The District Court denied in part the motion to dismiss, including

the asserted Yearsley defense.

Cultural Care filed an interlocutory appeal. It cited

the collateral order doctrine as the basis for our exercising

appellate jurisdiction to review the denial of its motion to

dismiss with respect to the Yearsley issue. Morales Posada, 66

F.4th at 350. It also urged us to exercise pendent appellate

jurisdiction over the other grounds it had set forth for dismissing

the plaintiffs' claims. Id.

After hearing oral argument and soliciting the views of

the State Department as amicus curiae, we affirmed the District

Court's denial in part of Cultural Care's motion to dismiss. Id.

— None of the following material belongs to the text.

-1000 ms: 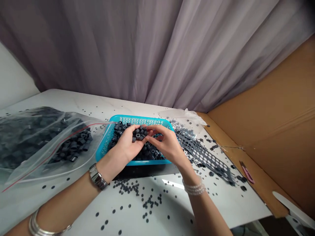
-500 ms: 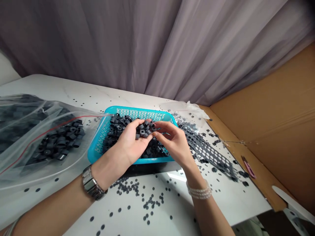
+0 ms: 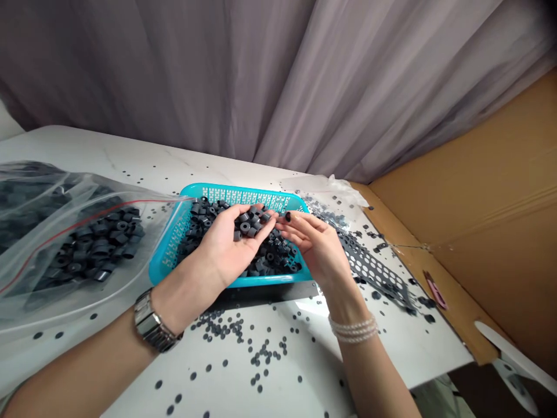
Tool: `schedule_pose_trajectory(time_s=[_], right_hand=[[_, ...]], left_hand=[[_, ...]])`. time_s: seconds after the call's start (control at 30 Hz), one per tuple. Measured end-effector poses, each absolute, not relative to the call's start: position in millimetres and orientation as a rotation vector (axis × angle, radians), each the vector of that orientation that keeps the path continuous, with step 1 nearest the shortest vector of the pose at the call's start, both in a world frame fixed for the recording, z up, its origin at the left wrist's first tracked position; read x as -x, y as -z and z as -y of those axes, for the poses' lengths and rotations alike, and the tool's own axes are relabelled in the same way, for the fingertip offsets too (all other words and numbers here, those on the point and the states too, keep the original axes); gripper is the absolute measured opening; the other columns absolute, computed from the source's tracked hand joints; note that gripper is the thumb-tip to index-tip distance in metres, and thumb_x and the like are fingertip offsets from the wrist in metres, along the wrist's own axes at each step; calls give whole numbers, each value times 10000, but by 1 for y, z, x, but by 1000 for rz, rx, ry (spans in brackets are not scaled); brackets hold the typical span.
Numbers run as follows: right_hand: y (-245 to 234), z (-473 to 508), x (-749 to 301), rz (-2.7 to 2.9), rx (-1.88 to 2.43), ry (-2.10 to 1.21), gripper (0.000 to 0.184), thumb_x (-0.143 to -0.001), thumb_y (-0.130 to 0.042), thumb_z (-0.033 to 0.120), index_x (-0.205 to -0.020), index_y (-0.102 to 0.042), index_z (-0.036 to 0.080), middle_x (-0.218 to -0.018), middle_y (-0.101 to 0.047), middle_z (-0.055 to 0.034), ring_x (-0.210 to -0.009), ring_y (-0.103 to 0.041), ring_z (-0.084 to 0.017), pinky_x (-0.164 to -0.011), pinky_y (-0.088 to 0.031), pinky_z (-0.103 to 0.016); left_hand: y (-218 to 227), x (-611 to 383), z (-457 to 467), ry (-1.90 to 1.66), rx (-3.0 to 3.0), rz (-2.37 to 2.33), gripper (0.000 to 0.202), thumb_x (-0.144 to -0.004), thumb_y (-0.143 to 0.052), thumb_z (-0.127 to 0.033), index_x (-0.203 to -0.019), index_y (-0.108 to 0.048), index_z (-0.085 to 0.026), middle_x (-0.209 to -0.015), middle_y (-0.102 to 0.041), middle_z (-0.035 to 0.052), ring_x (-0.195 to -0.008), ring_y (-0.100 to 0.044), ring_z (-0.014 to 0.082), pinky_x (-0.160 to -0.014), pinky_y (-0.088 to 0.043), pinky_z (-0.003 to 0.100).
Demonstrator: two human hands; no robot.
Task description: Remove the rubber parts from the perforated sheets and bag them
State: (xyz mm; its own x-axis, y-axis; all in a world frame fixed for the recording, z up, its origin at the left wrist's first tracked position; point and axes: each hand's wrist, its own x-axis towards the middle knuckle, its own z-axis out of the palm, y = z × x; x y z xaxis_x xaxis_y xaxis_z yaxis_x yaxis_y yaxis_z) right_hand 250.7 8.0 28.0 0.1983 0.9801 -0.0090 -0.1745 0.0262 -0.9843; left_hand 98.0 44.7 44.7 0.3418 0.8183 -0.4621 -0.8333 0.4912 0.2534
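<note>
1. Head view, left hand (image 3: pixel 230 241): it hangs palm up over the blue basket (image 3: pixel 261 280), its grip half curled into a cup with a handful of black cylinders (image 3: pixel 249 223) in it. A metal watch (image 3: pixel 153 322) circles the wrist, towards 7 o'clock from the palm.
2. Head view, right hand (image 3: pixel 319 244): at 3 o'clock from the left hand, its grip is closed to a pinch on a single black piece (image 3: pixel 288 216) at the fingertips, just beside the left fingertips. A beaded bracelet (image 3: pixel 352 329) sits at 5 o'clock from this hand.
3. Head view, around the basket: more cylinders (image 3: pixel 200 217) fill much of its inside. At 9 o'clock lies a clear bag (image 3: pixel 26 232) with a red line along its opening, holding similar pieces (image 3: pixel 93 244). At 6 o'clock, small dark discs (image 3: pixel 261 354) are scattered over the white counter (image 3: pixel 304 400). At 3 o'clock lies a perforated black sheet (image 3: pixel 391 293); farther out, between 3 and 4, a pink-handled tool (image 3: pixel 436 292) rests on brown cardboard (image 3: pixel 491 168). At 12 o'clock hangs a grey curtain (image 3: pixel 195 75).
</note>
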Motion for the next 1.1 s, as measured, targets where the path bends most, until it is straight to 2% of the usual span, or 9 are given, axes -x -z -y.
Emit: schedule_pose_trajectory(time_s=[0.1, 0.27, 0.33, 0.43, 0.53, 0.63, 0.73, 0.87, 1.1], right_hand=[[-27, -11, -255, 733, 1076, -1260, 129, -732, -730, 261, -809, -682, 170, -901, -741, -82, -966, -693, -230, -984, -519, -393], [-28, -12, -259, 643, 1009, -1341, 65, -774, -661, 237, -778, -649, 174, -926, -720, -88, -1031, -661, -229, -1010, -496, -375], [-29, -11, -259, 636, 993, -1358, 107, -805, -623, 273, -789, -646, 170, -919, -703, -88, -959, -668, -206, -958, -514, -354], [-30, -9, -255, 732, 1039, -1267, 145, -809, -633, 318, -825, -647, 174, -852, -658, -54, -741, -620, -139, -749, -534, -294], [-31, -5, -246, 1038, 1175, -1044, 215, -776, -694, 314, -953, -654, 198, -769, -584, 3, -634, -509, -100, -603, -450, -252], [-31, -3, -239, 1355, 1330, -853, 289, -771, -699, 289, -1044, -657, 204, -782, -568, 7, -641, -465, -102, -604, -406, -262], [-30, -2, -239, 1501, 1390, -724, 213, -813, -636, 255, -1011, -680, 192, -836, -584, -12, -634, -439, -100, -592, -378, -267], [-31, -3, -245, 1559, 1389, -701, 185, -842, -581, 232, -995, -680, 199, -849, -607, -12, -587, -406, -92, -549, -338, -263], [-33, -2, -243, 1496, 1379, -720, 134, -803, -639, 262, -924, -677, 217, -859, -630, -13, -590, -412, -93, -564, -348, -264]], left_hand=[[-47, -97, -43, -1094, 40, -594, 143, -808, -493, -44, -847, -590, -141, -852, -659, 77, -880, -661, 185, -853, -591, 389], [-48, -98, -41, -1082, 26, -591, 147, -800, -498, -27, -836, -592, -134, -844, -661, 77, -863, -665, 179, -868, -582, 386], [-47, -99, -41, -1062, 47, -583, 127, -803, -497, -35, -819, -582, -128, -825, -657, 83, -860, -665, 191, -869, -579, 402], [-47, -101, -40, -1047, 41, -589, 127, -815, -489, -48, -769, -569, -136, -801, -653, 82, -852, -663, 195, -860, -576, 407], [-49, -104, -37, -1034, -37, -644, 146, -823, -489, -59, -733, -571, -140, -799, -651, 78, -830, -657, 182, -826, -579, 365], [-50, -105, -36, -1023, -69, -695, 149, -821, -485, -56, -747, -583, -140, -806, -648, 63, -799, -648, 156, -809, -575, 333], [-49, -104, -36, -1022, -72, -697, 143, -815, -495, -57, -784, -600, -149, -835, -659, 58, -835, -649, 160, -847, -563, 355], [-44, -102, -40, -1016, -20, -646, 135, -816, -505, -62, -818, -608, -150, -871, -672, 70, -896, -654, 176, -877, -552, 373], [-44, -101, -43, -999, -13, -651, 121, -811, -509, -63, -850, -600, -133, -897, -669, 96, -945, -654, 204, -863, -561, 362]])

at 364. We reasoned that Cultural Care had not established that

it was entitled to protection under Yearsley at that stage of the

litigation. Id. at 363. We also declined to exercise pendent

- 4 - appellate jurisdiction over the remainder of the appeal. Id. at

364.

After mandate issued and the case returned to the

District Court, Cultural Care filed its answer to the plaintiffs'

operative complaint on July 7, 2023. It asserted as one of its

defenses that the plaintiffs' "claims and purported class action

are barred by their arbitration agreements." Thereafter, on August

18, 2023, Cultural Care filed a motion to compel arbitration of

the plaintiffs' claims pursuant to the Federal Arbitration Act

(FAA), 9 U.S.C. § 1 et seq., and the Convention on the Recognition

and Enforcement of Foreign Arbitral Awards ("New York

Convention"), art. II, June 10, 1958, 21 U.S.T. 2517, 330 U.N.T.S.

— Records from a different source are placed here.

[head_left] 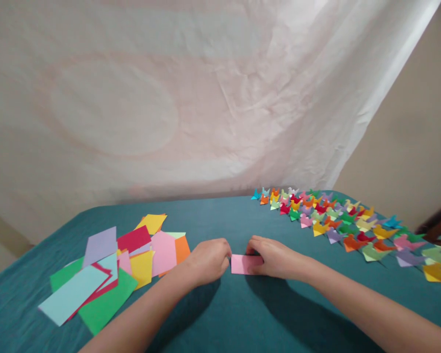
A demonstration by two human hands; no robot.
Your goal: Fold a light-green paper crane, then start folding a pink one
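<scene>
A small pink paper (242,264), folded into a rectangle, lies flat on the teal tablecloth (220,314) in the middle. My left hand (208,261) has its fingers curled and pinches the paper's left edge. My right hand (274,257) rests on the paper's right end, fingers pressed down on it. Both forearms reach in from the bottom of the view.
A loose pile of coloured paper sheets (110,269) lies at the left. Rows of several small folded paper figures (345,225) in many colours stand at the right. A white cloth backdrop (169,98) hangs behind the table.
</scene>
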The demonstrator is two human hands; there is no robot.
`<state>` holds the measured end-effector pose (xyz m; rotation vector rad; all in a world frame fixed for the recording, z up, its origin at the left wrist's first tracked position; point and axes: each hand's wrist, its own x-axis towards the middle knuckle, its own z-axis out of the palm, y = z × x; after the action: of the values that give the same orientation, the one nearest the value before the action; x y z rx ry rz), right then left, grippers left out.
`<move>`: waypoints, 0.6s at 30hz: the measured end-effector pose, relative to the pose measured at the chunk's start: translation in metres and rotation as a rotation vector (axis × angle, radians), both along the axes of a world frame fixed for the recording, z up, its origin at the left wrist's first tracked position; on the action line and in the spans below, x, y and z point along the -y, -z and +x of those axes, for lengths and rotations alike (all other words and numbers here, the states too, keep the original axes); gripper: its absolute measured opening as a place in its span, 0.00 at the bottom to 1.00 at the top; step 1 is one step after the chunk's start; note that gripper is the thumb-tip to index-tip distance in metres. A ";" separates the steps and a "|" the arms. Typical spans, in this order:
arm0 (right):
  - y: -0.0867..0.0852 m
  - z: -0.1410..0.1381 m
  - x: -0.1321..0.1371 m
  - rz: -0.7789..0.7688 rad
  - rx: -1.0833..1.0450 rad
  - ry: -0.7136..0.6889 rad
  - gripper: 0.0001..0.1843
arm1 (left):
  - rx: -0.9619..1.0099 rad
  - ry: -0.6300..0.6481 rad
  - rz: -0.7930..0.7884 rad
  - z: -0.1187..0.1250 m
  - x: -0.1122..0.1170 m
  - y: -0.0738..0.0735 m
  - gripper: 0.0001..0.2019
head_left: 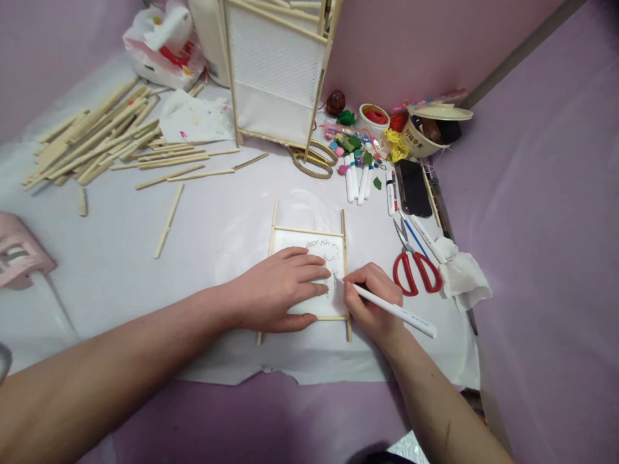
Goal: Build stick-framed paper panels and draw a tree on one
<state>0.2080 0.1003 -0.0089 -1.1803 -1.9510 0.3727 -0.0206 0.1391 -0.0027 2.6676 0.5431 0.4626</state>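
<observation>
While the left hand lay flat and released, fingers extended, on the drawing paper, the right hand grasped a white pen in a writing grip. The pen tip met the paper near its right edge, just beside the left fingertips. The paper, bearing a line sketch, lay under the left palm and fingers, directly left of the right hand, and was bordered by a frame of thin wooden sticks. The frame rested on a white sheet. Red-handled scissors and a crumpled tissue lay to the right of the right hand. Several markers lay farther ahead, and a pile of loose wooden sticks lay well apart, to the upper left.
</observation>
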 end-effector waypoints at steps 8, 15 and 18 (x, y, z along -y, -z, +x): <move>-0.002 0.000 0.000 0.004 -0.027 0.000 0.08 | -0.016 0.002 -0.001 0.000 0.000 -0.001 0.18; -0.003 0.001 0.001 -0.024 -0.058 0.012 0.08 | 0.001 0.002 -0.011 0.000 0.000 0.000 0.18; -0.004 0.000 0.000 -0.056 -0.059 0.008 0.08 | 0.007 -0.002 -0.016 0.000 0.000 0.000 0.18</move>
<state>0.2080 0.1002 -0.0049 -1.1988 -1.8950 0.4553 -0.0205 0.1391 -0.0026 2.6492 0.5455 0.4666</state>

3; see also 9 U.S.C §§ 201-208 (implementing the New York

Convention).

The parties stipulated to and conducted limited

discovery. The plaintiffs opposed Cultural Care's motion to compel

arbitration on various grounds. On February 28, 2024, the District

Court denied the motion.

Cultural Care premised the motion first on a contract

that it asserted all au pairs had signed with it beginning in

January 2023 ("2023 Contract") and which contained an agreement to

arbitrate any disputes. The District Court denied Cultural Care's

motion without prejudice insofar as it rested on this contract.

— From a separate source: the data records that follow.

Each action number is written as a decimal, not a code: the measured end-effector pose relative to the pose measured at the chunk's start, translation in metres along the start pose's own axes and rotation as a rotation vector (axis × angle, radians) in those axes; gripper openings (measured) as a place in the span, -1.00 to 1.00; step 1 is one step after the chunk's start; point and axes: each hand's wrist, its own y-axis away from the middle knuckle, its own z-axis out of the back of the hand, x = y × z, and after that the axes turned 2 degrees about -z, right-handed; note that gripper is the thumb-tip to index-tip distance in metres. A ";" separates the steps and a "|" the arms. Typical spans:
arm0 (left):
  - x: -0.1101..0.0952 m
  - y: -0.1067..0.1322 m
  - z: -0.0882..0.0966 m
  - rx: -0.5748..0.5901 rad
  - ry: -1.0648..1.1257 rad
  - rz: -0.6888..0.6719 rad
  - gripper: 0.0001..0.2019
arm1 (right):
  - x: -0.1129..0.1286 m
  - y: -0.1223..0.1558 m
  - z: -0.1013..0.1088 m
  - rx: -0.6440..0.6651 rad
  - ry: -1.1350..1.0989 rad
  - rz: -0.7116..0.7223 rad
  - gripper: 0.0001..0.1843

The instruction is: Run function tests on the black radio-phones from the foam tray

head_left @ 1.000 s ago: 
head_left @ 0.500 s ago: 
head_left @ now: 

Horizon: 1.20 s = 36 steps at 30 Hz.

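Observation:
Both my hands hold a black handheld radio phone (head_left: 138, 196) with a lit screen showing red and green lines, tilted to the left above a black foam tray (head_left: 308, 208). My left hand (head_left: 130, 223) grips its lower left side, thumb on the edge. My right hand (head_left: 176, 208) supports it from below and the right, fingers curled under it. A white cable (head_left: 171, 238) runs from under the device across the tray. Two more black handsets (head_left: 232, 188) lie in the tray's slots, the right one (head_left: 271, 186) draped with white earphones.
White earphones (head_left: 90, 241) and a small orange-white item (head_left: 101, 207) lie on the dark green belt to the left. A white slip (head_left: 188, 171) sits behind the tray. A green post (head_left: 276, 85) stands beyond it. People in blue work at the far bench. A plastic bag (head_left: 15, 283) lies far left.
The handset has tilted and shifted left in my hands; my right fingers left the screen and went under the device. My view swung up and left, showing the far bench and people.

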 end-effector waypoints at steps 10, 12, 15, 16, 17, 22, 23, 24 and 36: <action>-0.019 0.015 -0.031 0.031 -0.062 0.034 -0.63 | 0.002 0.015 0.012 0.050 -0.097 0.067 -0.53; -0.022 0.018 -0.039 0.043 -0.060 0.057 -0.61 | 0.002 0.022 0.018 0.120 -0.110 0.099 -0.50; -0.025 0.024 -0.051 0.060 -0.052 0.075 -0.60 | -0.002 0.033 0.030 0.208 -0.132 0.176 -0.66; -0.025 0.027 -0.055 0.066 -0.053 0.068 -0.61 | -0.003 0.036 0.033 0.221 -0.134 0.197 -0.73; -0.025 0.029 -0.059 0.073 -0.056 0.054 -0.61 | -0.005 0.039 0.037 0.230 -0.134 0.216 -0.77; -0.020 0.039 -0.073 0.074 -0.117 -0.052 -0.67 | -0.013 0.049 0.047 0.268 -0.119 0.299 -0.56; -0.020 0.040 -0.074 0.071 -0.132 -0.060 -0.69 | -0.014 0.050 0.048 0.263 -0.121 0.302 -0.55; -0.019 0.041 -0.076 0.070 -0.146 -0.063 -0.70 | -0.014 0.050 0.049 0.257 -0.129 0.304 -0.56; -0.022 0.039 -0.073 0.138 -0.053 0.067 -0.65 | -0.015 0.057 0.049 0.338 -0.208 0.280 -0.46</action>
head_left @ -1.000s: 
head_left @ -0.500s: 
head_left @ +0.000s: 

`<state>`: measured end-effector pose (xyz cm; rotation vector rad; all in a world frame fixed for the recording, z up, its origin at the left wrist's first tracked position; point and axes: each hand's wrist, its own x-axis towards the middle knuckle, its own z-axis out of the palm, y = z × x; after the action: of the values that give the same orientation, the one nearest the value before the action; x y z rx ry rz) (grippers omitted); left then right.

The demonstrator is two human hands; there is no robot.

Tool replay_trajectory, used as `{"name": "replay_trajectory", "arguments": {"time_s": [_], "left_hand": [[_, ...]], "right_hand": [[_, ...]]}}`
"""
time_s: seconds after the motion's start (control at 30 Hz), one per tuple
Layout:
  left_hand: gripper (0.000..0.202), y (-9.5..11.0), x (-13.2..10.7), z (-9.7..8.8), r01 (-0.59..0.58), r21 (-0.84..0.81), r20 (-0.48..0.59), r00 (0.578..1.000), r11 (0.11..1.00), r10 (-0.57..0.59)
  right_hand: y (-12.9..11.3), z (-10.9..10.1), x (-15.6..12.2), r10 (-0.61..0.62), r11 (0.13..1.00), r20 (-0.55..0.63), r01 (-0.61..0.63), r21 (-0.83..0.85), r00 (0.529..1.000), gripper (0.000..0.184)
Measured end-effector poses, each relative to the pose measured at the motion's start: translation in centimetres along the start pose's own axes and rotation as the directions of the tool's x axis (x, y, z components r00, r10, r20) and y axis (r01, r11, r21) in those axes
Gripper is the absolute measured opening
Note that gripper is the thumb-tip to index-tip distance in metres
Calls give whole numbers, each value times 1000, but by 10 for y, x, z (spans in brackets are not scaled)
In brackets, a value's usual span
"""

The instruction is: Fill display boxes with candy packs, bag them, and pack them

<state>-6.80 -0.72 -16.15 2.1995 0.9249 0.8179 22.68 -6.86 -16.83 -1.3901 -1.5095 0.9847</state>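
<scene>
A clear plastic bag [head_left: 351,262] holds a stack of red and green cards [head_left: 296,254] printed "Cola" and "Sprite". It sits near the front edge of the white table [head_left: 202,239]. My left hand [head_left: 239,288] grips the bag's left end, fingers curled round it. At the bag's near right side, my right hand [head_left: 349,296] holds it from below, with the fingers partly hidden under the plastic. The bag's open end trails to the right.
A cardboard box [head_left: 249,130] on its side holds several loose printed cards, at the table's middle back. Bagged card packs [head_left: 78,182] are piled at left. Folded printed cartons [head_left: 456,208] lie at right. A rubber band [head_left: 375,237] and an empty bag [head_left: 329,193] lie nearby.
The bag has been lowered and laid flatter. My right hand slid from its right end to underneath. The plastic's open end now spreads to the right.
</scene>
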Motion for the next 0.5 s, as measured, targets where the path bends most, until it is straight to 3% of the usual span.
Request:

- 5 - The District Court explained that Cultural Care had

produced no evidence that the contract bound any of the named

plaintiffs, all of whom began their employment well prior to 2023.

It also noted that Cultural Care had not identified any opt-in

plaintiff who had signed the 2023 Contract. Cultural Care has not

appealed this decision.

Cultural Care independently premised its motion on a

separate contract that all au pairs selected for sponsorship

between January 2018 and December 2022 -- including the named

plaintiffs1 -- had assertedly signed with a company called

International Care Ltd. (ICL). ICL is a Swiss company that is

"separate and distinct" from Cultural Care and that

"provided . . . recruiting, screening, and other pre-departure

services" in connection with the au pair program.2 We will refer

1 In the District Court proceedings, the plaintiffs disputed whether Cultural Care had met its burden to show that the named plaintiffs each signed the ICL contract. The District Court "assume[d]," for the purposes of resolving Cultural Care's motion, that Cultural Care had met this burden, because the plaintiffs had "not offered any contrary evidence or evidence that th[e] [signed contracts Cultural Care produced were] not authentic." We need not address this issue because we affirm on the grounds relied on by the District Court. 2 Because ICL also uses "Cultural Care" as its registered business name, the ICL Contract refers collectively to ICL and its "successors and assignees" as "CC." No party contends, however, that any of the references to "CC" or to "Cultural Care" in the ICL Contract are to Cultural Care, Inc., the Massachusetts company that is a party to this case, rather than to ICL, the distinct Swiss company that is a signatory to the contract. For clarity, we refer to ICL only by its legal name, ICL.